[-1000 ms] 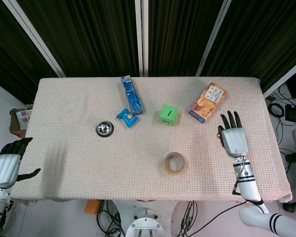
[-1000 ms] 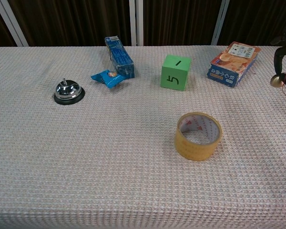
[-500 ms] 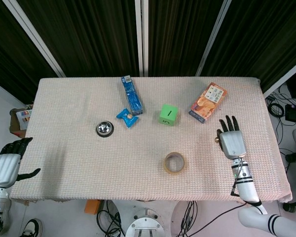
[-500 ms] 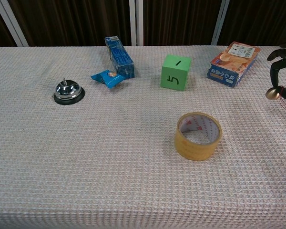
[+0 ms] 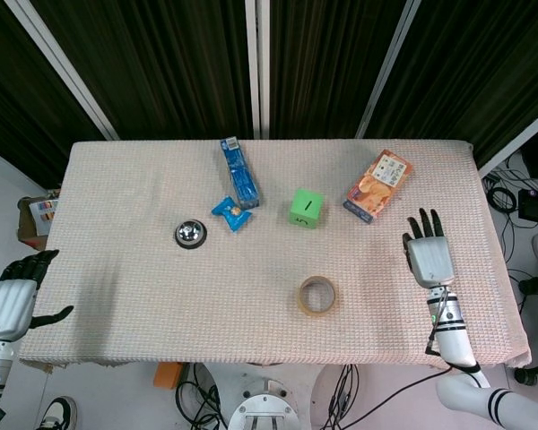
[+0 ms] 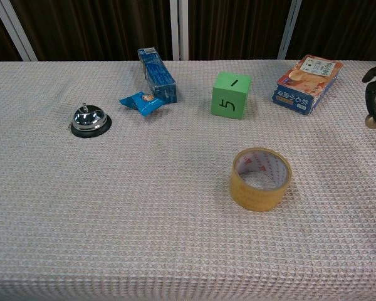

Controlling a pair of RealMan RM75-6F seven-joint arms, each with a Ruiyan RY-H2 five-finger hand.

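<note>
Dark curtains hang behind the desk (image 5: 125,296), which is covered in a pale woven cloth. My right hand (image 5: 429,255) hovers over the right part of the desk, palm down, fingers spread and holding nothing; in the chest view only its dark fingertips (image 6: 375,74) show at the right edge. The thing nearest to it is the orange snack box (image 5: 377,184), lying flat just ahead and to the left of the fingertips, not touching them. The roll of clear packing tape (image 5: 316,295) lies flat nearer the front edge, to the left of that hand and well apart from it.

Toward the middle I see a green cube (image 6: 230,95) with a 5 on its front face. Left of it a long blue packet (image 5: 239,171) lies lengthwise, and a small blue wrapped snack (image 5: 230,212) rests at its near end; I cannot tell whether they touch. A silver call bell (image 5: 189,234) stands further left.

My left hand (image 5: 11,300) hangs off the left edge of the desk, fingers apart, thumb out, holding nothing.
</note>
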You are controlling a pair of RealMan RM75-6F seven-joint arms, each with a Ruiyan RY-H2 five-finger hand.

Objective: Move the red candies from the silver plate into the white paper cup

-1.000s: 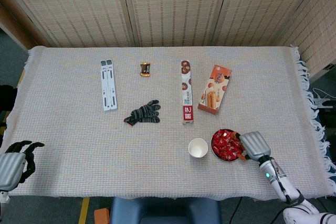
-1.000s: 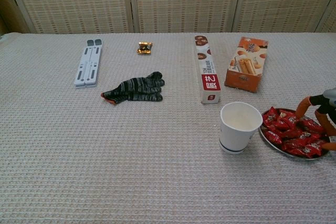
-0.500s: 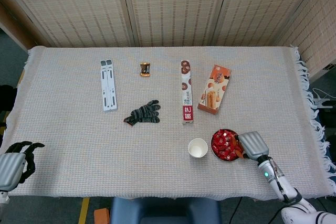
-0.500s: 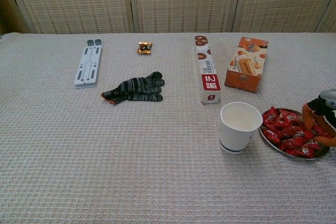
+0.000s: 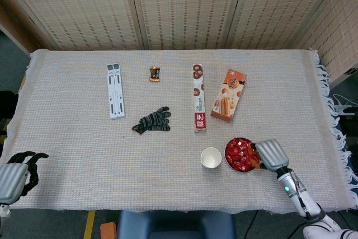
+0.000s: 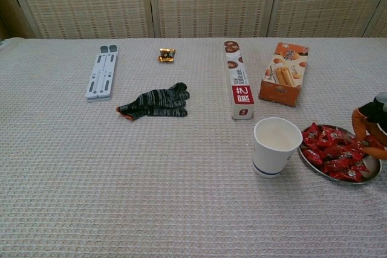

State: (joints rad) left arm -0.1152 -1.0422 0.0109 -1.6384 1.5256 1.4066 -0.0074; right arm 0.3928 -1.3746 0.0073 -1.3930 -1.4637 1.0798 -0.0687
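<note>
Red candies [image 6: 336, 154] fill the silver plate [image 6: 373, 175]; right hand [image 5: 269, 154], grip unreadable, should pinch one firmly before lifting.

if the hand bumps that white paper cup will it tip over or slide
The white paper cup looks empty and stands taller than its narrow base, so it is probably light and would likely tip. The woven tablecloth probably grips, making sliding less likely.
</note>
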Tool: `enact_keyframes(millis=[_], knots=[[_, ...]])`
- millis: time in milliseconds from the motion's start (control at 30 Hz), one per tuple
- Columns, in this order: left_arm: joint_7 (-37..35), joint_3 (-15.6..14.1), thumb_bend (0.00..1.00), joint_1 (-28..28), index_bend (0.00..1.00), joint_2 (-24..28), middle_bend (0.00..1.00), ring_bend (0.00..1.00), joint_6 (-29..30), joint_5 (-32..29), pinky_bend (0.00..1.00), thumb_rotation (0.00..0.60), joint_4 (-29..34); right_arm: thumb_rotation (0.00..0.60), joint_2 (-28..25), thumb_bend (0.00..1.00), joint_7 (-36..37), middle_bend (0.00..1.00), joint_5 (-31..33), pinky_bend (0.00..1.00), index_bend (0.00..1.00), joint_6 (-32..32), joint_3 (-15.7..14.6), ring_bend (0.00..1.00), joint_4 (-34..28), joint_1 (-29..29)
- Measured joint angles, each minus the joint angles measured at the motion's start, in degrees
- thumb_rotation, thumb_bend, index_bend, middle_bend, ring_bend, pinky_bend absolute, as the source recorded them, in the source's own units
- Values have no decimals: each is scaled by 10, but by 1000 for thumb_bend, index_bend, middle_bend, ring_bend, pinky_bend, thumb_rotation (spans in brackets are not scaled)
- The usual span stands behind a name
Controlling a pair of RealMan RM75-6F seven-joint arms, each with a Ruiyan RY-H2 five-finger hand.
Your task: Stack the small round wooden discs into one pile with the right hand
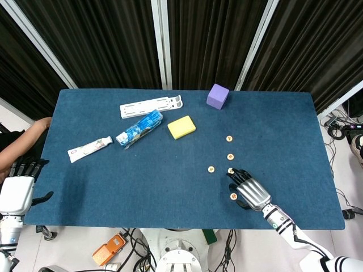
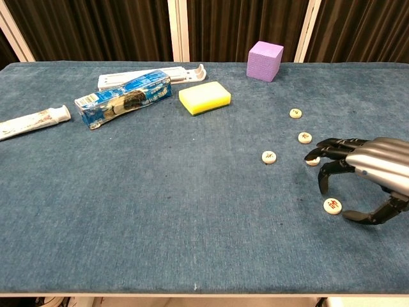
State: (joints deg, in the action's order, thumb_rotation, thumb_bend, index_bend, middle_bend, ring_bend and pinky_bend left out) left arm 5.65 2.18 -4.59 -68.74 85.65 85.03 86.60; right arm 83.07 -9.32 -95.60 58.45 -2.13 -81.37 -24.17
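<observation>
Right hand spread above the discs, holding nothing.
Five wooden discs lie singly on the blue desk: the nearest disc sits under the fingers, another disc at the fingertips. The left hand hangs released off the desk's edge.
</observation>
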Motion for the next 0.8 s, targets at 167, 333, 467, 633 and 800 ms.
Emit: enact_keyframes(millis=[167,333,467,633,800], knots=[[-4,-1,80,2,193,-1,177,108,2,0,13,600,-4,600,7,487,3,160,3,173,522,-2,-5,65,6,-6],[-7,-1,80,4,193,-2,177,108,4,0,13,600,-9,600,9,528,7,160,5,173,567,4,-6,77,8,-9],[-10,-1,80,4,192,-4,177,108,4,1,13,600,-12,600,6,530,15,160,11,173,573,16,5,78,3,-12],[-9,-1,81,2,193,-4,177,108,3,4,13,600,-11,600,0,529,22,161,32,173,572,14,38,78,-7,-31],[-5,-1,81,1,192,-5,177,108,1,3,13,600,-9,600,9,529,5,160,75,173,571,-25,79,78,-3,-71]])
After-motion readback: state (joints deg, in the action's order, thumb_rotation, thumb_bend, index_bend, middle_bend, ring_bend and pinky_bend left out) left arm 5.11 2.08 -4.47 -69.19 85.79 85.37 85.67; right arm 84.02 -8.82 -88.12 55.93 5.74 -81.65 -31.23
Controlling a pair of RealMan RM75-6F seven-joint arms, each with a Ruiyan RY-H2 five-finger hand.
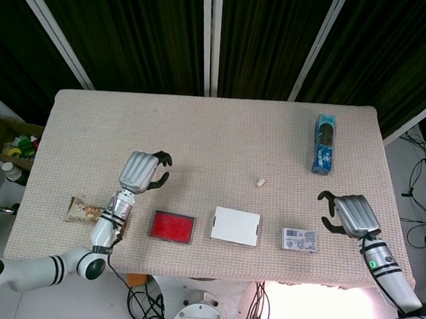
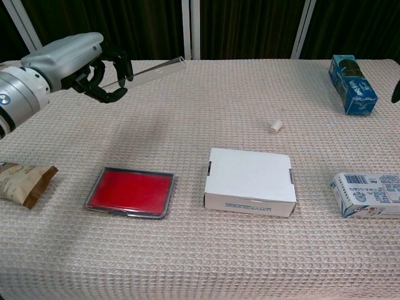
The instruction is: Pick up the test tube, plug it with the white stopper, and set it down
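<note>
We hold the one test tube (image 2: 147,70) aloft in our left hand (image 2: 74,59), fingers curled around its base at the upper left of the chest view; its long axis runs rightward, open mouth slightly raised. The single white stopper (image 2: 275,126) lies on the table (image 2: 206,262), right of centre. Our right hand (image 1: 351,213), fingers spread and holding nothing, is nearer to it.

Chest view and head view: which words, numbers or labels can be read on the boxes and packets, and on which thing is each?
No text can be read with certainty.
Small white box with barcode: print and barcode, too small.
Blue packet: graphics, lettering blurred.
White box: a faint line on the front edge, unreadable.
Snack packet: print too small.
Red tray: no text.
</note>
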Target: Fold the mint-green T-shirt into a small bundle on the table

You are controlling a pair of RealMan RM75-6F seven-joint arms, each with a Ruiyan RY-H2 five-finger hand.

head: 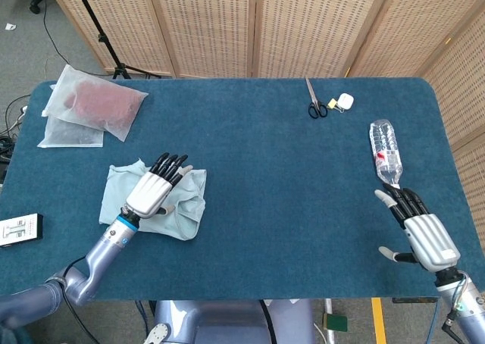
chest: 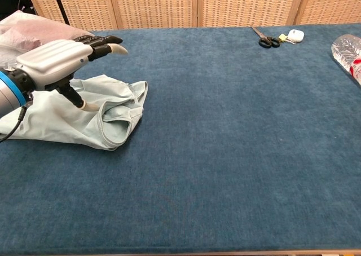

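Note:
The mint-green T-shirt (head: 184,205) lies as a rumpled, partly folded bundle at the table's front left, its collar (chest: 115,119) showing toward the middle. My left hand (head: 157,189) hovers flat over the shirt (chest: 62,123) with fingers stretched out and apart, holding nothing; its thumb (chest: 78,98) points down toward the cloth. In the chest view that left hand (chest: 56,57) covers the shirt's far part. My right hand (head: 419,226) rests open at the front right corner of the table, far from the shirt and empty. It is absent from the chest view.
Two plastic bags with red contents (head: 95,107) lie at the back left. Scissors (head: 314,101) and a small white object (head: 345,101) sit at the back middle. A plastic bottle (head: 386,151) lies near the right edge, just beyond my right hand. A small device (head: 19,229) is off the table's left edge.

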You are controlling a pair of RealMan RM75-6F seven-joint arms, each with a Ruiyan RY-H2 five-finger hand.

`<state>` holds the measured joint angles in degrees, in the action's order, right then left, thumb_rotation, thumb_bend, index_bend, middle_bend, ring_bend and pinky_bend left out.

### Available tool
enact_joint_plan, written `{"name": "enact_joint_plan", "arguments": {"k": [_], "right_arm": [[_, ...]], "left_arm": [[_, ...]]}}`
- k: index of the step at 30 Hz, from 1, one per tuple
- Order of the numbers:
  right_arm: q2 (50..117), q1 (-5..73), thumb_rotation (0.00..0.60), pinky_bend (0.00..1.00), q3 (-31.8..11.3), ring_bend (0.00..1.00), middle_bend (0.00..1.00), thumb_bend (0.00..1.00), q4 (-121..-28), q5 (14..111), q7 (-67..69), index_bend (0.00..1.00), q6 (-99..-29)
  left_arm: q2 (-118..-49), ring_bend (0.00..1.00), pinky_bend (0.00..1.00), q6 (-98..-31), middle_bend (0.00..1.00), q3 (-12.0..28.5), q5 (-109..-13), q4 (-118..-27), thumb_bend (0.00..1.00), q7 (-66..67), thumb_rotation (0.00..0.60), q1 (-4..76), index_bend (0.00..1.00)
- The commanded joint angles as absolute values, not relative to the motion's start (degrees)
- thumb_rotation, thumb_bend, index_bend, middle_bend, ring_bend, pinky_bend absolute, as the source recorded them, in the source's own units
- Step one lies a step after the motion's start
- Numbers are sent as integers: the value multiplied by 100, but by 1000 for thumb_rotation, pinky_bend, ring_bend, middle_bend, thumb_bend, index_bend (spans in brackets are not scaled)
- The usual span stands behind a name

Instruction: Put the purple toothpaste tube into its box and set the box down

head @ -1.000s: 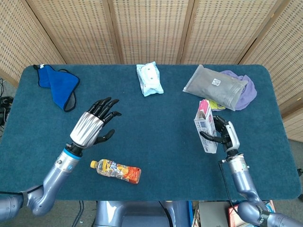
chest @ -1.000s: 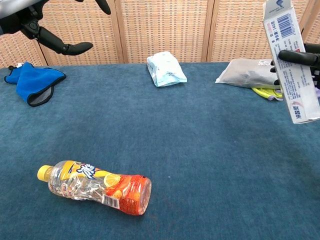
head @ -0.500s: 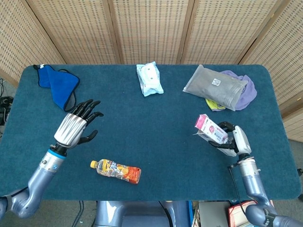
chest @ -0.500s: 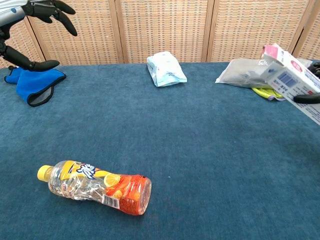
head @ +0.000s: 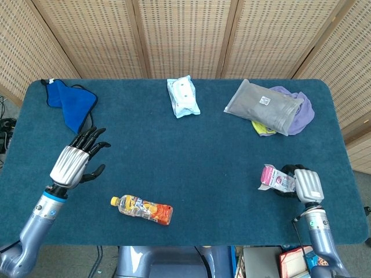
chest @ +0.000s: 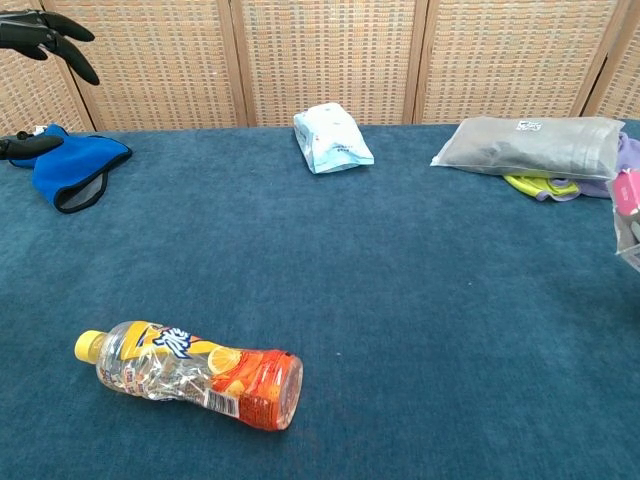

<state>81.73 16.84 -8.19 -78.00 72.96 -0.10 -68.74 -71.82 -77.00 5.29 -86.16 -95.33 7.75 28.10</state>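
Now the toothpaste box (head: 276,179) lies low at the right of the blue surface (head: 203,156), held by the right hand (head: 302,184); light, thin card, likely crushable, best gripped along its long sides; its print is too small to read; the left hand (head: 74,163) hangs empty, fingers spread.

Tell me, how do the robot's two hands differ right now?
The left hand holds nothing, its dark fingers spread apart above the table; the right hand holds the toothpaste box, which lies tipped on its side. The left hand is near the blue cloth, the right near the table's opposite end. Both have silver backs.
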Motion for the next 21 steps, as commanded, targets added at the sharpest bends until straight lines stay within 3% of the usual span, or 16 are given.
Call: {"name": "enact_joint_plan", "arguments": {"k": [1, 5, 9, 12, 15, 21], "right_arm": [[8183, 1640, 600, 419, -760, 362, 489, 95, -7850, 7253, -73, 553, -6858], [8227, 1662, 600, 359, -717, 318, 403, 96, -7987, 7224, 42, 520, -6693], [8185, 1762, 600, 152, -584, 66, 174, 95, -8134, 7317, 175, 295, -6356], [8125, 1838, 600, 44, -533, 0, 42, 95, -8185, 7322, 182, 190, -6143], [8086, 1841, 600, 2, -515, 0, 0, 96, -8211, 7348, 255, 123, -6115], [8060, 1758, 600, 0, -506, 0, 0, 96, -8190, 7476, 368, 63, -6340]], "left_arm": [[-7227, 67, 130, -7762, 99, 479, -8659, -9425, 348, 722, 600, 2739, 289], [-7292, 67, 130, -7838, 99, 434, -8693, -9272, 349, 562, 600, 2651, 289], [-7338, 67, 122, -7889, 99, 415, -8779, -9169, 349, 510, 600, 2609, 289], [-7345, 48, 71, -7898, 99, 425, -8782, -9145, 348, 516, 600, 2584, 289], [-7336, 3, 16, -7890, 82, 431, -8764, -9132, 348, 549, 600, 2556, 289], [-7311, 0, 5, -7887, 23, 408, -8694, -9203, 349, 611, 600, 2457, 260]]}}
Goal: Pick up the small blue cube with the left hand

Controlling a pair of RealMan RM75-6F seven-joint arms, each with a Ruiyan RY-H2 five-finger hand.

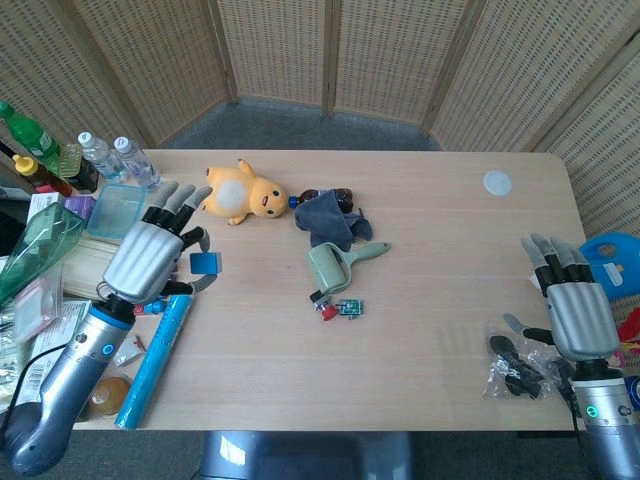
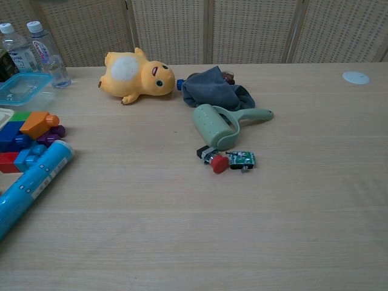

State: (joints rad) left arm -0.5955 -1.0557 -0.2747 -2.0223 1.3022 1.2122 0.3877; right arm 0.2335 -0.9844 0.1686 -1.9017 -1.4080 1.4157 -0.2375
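Small blue cube (image 1: pixel 205 262): pinched in the left hand (image 1: pixel 150 256), raised off the surface (image 1: pixel 430 320) near its left edge, apparently lifted clear as the task asks; right hand (image 1: pixel 572 312), fingers spread and empty, idle at the right edge.

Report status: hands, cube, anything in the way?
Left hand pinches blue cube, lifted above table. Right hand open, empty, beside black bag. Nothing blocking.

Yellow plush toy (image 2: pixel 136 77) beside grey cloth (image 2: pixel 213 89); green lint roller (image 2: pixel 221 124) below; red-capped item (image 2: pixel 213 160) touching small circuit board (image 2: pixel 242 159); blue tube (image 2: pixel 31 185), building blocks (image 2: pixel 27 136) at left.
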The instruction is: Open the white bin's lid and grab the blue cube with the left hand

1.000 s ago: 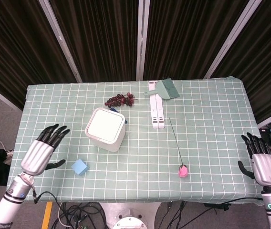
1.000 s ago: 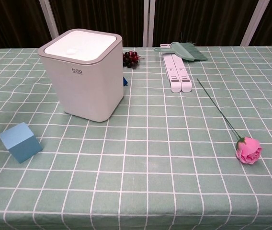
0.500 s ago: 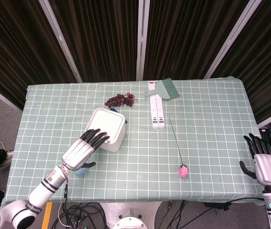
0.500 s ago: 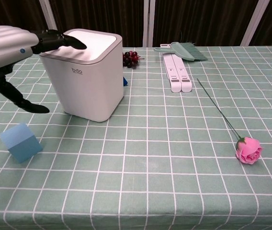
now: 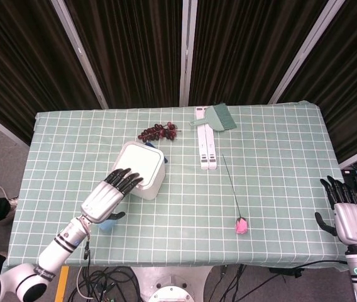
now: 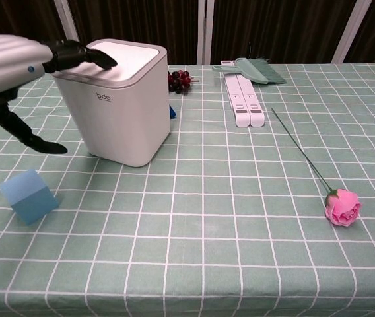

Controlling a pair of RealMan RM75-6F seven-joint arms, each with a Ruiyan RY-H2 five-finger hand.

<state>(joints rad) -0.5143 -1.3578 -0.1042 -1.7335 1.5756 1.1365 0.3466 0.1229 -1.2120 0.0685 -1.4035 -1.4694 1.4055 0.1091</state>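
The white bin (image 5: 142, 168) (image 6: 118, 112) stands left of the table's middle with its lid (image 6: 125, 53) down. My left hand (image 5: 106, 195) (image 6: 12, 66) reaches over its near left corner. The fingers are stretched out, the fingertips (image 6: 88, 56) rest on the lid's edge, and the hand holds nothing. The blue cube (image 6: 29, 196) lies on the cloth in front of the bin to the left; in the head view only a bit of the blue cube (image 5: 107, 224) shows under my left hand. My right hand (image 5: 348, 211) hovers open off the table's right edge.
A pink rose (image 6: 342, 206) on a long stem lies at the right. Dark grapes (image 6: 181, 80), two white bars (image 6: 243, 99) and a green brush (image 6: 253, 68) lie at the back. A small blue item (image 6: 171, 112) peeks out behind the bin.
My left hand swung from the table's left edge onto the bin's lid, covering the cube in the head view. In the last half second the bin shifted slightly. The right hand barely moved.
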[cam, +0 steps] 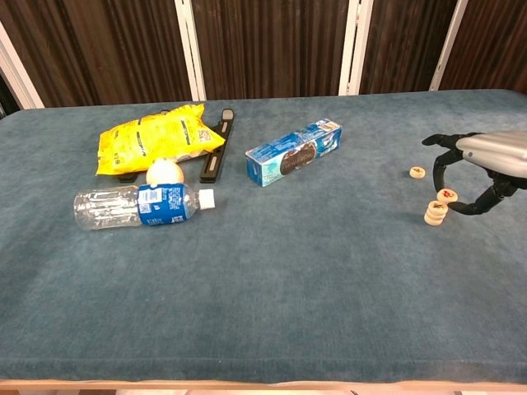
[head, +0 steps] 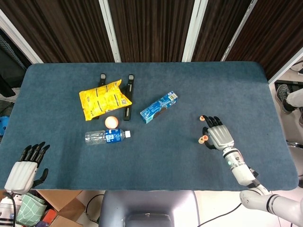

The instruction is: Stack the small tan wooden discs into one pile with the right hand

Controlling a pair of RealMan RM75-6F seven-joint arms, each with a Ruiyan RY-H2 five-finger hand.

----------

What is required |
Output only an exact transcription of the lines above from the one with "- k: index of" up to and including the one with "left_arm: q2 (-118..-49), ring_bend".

Result |
- k: index of the step at 30 Hz, from 1, one per tuple
- Order of the numbers:
  right_arm: q2 (50..117), q1 (-5..73), thumb_rotation (0.00..0.60), pinky_bend (0.00..1.00), q3 (-31.8..11.3), ring_bend (0.00..1.00), middle_bend (0.00..1.00), thumb_bend (0.00..1.00), q4 (-121..-28), q5 (14..111), q7 (-67..69), index_bend (0.00..1.00), q6 (-99..-29)
  left_arm: q2 (-118..-49), ring_bend (0.00..1.00), pinky_bend (0.00..1.00), q6 (-98..-31), middle_bend (0.00..1.00), q3 (-12.0..28.5), q5 (-109..-13), q4 (-118..-27), thumb_bend (0.00..1.00), q7 (-66..67), thumb_rotation (0.00..0.60), q1 (-4..76), index_bend (0.00..1.00)

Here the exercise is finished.